Asked why each of the above nine aircraft were “DD-250ed,” the F-35 Joint Program Office (JPO) wrote in a July 14 email that “we cannot detail the specific equipment shortfalls, resolution timelines, or variant mix of these aircraft.”

“Due to program security reasons, we are protecting any additional information with enhanced security measures,” according to the JPO.

In addition to the above nine aircraft, six Marine Corps F-35s are in NORS status as “DD-250ed.”

Marine Lt. Gen. Gregory Masiello, the director of the F-35 Joint Program Office (JPO), testified last month that “we have accepted six aircraft for the Marine Corps that do not have a radar installed” because the Marine Corps is awaiting the installation of the Northrop Grumman [NOC] APG-85 radar, which the Pentagon expects to field in the first half of 2028.

The APG-85 is critical to the 55 upgrades in the Block 4 program–22 of which have fielded so far, including seven last year, and six on target for this year, according to Masiello. For full functionality, the APG-85 and Block 4 require 62 kilowatts to 80 kilowatts (kW) of cooling versus the 32 kW on the plane now.

The current mission capable rate of the F-35 is 56 percent, and the full mission capable rate is 25 percent.

Radar mountings in the F-35’s nose are different for the current APG-81, also by Northrop Grumman, and the APG-85–a difference which has helped complicate fielding of the new radar that was to deliver with F-35 Lot 17.

The Air Force has been considering an APG-81/APG-85 dual-mount bulkhead, though the latter may take two years to field.
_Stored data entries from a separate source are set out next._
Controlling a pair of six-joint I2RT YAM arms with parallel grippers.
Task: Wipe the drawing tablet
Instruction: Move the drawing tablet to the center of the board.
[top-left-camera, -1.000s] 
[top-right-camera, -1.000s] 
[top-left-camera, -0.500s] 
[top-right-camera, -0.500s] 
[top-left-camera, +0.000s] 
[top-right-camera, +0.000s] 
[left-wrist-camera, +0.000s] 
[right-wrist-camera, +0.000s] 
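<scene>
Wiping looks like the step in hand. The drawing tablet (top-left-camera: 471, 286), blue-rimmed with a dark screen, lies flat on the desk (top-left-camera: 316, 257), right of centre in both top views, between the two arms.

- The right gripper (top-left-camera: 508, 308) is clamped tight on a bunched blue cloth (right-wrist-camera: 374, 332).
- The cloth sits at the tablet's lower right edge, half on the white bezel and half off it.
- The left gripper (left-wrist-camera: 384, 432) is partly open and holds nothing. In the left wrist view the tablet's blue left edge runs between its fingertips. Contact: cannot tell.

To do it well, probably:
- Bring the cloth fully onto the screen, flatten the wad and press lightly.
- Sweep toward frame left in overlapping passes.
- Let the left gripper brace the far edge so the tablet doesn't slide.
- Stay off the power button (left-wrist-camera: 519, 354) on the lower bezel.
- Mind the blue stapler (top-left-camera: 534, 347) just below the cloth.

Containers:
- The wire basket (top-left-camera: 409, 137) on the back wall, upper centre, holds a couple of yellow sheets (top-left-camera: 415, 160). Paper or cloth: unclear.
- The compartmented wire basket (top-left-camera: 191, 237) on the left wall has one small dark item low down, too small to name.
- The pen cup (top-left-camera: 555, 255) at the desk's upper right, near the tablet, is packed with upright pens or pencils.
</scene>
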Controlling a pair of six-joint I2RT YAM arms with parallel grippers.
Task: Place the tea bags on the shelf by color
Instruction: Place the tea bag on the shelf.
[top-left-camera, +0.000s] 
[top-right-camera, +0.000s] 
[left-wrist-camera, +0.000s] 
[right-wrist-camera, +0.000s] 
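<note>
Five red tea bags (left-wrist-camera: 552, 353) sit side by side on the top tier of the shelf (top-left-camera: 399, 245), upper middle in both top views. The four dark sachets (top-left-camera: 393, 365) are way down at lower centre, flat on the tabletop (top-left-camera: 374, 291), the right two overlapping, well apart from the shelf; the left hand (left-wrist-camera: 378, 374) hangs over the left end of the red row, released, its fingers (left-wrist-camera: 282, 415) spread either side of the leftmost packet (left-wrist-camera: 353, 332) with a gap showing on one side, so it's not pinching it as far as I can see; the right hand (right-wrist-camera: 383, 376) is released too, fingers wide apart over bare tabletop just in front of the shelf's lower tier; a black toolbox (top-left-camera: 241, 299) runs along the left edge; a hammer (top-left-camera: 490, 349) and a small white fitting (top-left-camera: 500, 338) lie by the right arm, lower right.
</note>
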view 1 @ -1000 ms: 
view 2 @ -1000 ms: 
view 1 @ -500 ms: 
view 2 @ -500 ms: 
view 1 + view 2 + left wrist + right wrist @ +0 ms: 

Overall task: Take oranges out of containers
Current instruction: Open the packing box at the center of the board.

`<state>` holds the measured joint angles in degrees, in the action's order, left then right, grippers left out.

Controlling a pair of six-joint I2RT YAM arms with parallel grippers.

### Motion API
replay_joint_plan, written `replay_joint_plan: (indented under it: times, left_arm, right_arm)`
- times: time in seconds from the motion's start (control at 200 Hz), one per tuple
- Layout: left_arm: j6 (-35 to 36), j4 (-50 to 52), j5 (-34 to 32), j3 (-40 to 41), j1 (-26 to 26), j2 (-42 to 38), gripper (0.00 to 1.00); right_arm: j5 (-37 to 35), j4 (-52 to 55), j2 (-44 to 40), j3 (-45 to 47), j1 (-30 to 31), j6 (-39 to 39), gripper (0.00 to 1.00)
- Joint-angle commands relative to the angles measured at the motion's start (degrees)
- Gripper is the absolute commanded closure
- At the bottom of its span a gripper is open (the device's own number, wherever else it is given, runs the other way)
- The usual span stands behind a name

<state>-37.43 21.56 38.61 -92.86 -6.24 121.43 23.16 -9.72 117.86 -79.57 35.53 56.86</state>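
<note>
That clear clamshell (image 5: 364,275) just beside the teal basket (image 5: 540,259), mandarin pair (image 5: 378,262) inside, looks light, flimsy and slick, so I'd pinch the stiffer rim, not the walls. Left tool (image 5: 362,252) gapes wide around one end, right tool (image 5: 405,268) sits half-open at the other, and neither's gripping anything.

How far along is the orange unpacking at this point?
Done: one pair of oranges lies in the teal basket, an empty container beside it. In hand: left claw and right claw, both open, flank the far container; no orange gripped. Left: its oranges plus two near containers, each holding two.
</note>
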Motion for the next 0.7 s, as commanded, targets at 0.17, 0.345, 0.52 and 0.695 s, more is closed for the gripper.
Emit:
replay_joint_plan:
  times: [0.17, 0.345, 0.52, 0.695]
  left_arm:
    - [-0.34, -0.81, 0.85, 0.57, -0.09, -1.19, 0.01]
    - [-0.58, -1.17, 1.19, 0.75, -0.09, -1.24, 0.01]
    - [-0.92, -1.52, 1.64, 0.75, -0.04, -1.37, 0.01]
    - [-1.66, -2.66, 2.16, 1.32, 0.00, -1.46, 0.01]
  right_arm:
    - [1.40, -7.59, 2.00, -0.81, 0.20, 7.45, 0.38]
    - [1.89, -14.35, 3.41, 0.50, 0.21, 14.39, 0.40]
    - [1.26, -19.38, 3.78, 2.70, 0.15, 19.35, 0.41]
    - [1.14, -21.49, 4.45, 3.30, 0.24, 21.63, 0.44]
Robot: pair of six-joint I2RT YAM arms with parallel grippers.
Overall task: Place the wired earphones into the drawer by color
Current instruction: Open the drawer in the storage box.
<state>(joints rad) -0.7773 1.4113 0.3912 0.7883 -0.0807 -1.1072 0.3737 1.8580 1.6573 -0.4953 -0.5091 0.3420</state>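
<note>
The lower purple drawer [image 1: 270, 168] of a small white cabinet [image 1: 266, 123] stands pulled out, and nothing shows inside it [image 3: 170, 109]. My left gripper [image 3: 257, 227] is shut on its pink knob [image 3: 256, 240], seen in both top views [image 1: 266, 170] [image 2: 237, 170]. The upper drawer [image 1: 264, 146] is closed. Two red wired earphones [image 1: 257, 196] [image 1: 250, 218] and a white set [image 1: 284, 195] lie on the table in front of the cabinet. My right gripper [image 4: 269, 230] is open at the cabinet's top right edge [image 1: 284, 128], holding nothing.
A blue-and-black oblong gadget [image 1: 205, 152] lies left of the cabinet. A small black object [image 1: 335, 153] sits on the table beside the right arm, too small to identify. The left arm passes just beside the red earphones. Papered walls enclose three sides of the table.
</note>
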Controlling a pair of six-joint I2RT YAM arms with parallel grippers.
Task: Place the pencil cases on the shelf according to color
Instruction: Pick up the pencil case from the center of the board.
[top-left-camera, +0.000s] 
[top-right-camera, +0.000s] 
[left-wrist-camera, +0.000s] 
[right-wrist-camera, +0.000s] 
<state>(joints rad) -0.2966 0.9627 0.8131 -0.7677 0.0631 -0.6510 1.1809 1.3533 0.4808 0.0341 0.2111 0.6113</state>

The service’s fiscal 2027 future years defense plan (FYDP) contains $133 million in fiscal 2031 for retrofitting 14 F-35As with APG-85s–a unit cost of $9.5 million per radar, and outside the FYDP the service said it plans to spend about $1.6 billion to retrofit another 167 jets with the APG-85.

The first signed DD-250 for an F-35 in Lot 17 was on July 8, 2025, for an F-35A delivered/ferried the next day to the 125th Fighter Wing in Jacksonville, according to the list provided by DCMA in response to the FOIA request.

Radar-less F-35s must fly with nose ballast to balance the fighter during flight. Temporarily radar-less fighters are not unprecedented. For example, in the late 1960s, McDonnell Douglas, now part of Boeing, put lead in the nose of the F-4J for the Navy/Marine Corps due to late deliveries of the fighter’s government furnished equipment radar by Westinghouse, now part of Northrop Grumman, and in the 1980s, the Panavia Tornado F2 interceptor had so-called “Blue Circle” concrete in the nose due to delays in the development of the fighter’s Foxhunter radar by GEC-Marconi, now part of BAE Systems.

British Aerospace, Germany’s MBB, and Aeritalia built the Panavia Tornado. Those companies are now part of BAE Systems, Airbus, and Leonardo, respectively.